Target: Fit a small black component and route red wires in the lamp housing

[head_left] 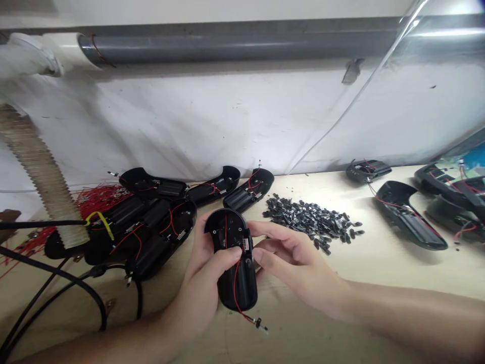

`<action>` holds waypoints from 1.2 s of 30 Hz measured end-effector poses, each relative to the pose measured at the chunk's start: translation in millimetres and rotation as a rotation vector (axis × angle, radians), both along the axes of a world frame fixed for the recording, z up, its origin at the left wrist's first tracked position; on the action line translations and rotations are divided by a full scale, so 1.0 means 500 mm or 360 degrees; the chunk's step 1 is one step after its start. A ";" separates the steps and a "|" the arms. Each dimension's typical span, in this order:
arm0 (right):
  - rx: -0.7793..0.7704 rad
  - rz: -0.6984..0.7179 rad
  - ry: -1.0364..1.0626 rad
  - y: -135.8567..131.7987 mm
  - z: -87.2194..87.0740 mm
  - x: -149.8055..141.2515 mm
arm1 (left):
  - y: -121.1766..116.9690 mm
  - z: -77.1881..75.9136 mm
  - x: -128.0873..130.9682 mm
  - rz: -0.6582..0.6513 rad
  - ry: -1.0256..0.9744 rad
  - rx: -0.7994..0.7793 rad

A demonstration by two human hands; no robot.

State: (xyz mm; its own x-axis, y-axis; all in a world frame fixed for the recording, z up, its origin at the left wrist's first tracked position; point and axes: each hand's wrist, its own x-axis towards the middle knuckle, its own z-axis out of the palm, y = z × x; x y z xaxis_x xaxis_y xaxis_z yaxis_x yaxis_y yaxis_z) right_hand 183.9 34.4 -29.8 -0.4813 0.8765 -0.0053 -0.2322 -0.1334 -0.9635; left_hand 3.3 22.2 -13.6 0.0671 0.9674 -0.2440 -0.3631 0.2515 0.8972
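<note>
My left hand grips a black plastic housing half from below, thumb pressed on its inside near a red wire. The housing lies open side up, and a red wire with a small metal end trails from its lower end. My right hand touches the housing's right edge with fingertips at a small part beside the thumb. Both hands are above the pale wooden bench.
Several black housing halves with red wires are heaped to the left. A pile of small black parts lies to the right, more housings further right. Black cables, red wires and a ribbed hose crowd the left.
</note>
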 end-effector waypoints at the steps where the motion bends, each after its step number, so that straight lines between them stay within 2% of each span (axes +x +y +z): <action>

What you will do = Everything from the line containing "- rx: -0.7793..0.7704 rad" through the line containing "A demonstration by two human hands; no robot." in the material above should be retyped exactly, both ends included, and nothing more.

Answer to this exercise =
  - rx: -0.7793..0.7704 rad
  - rz: -0.6984..0.7179 rad
  - ry: -1.0364..1.0626 rad
  - y: -135.8567..131.7987 mm
  - z: -87.2194..87.0740 mm
  - x: -149.8055..141.2515 mm
arm1 (left):
  - y: -121.1766..116.9690 mm
  - z: -77.1881..75.9136 mm
  - x: -128.0873..130.9682 mm
  - rz: -0.6582..0.6513 rad
  - ry: -1.0256..0.9744 rad
  - rx: -0.7994..0.7793 rad

A demonstration by two human hands; no robot.

No further output is needed for the exercise.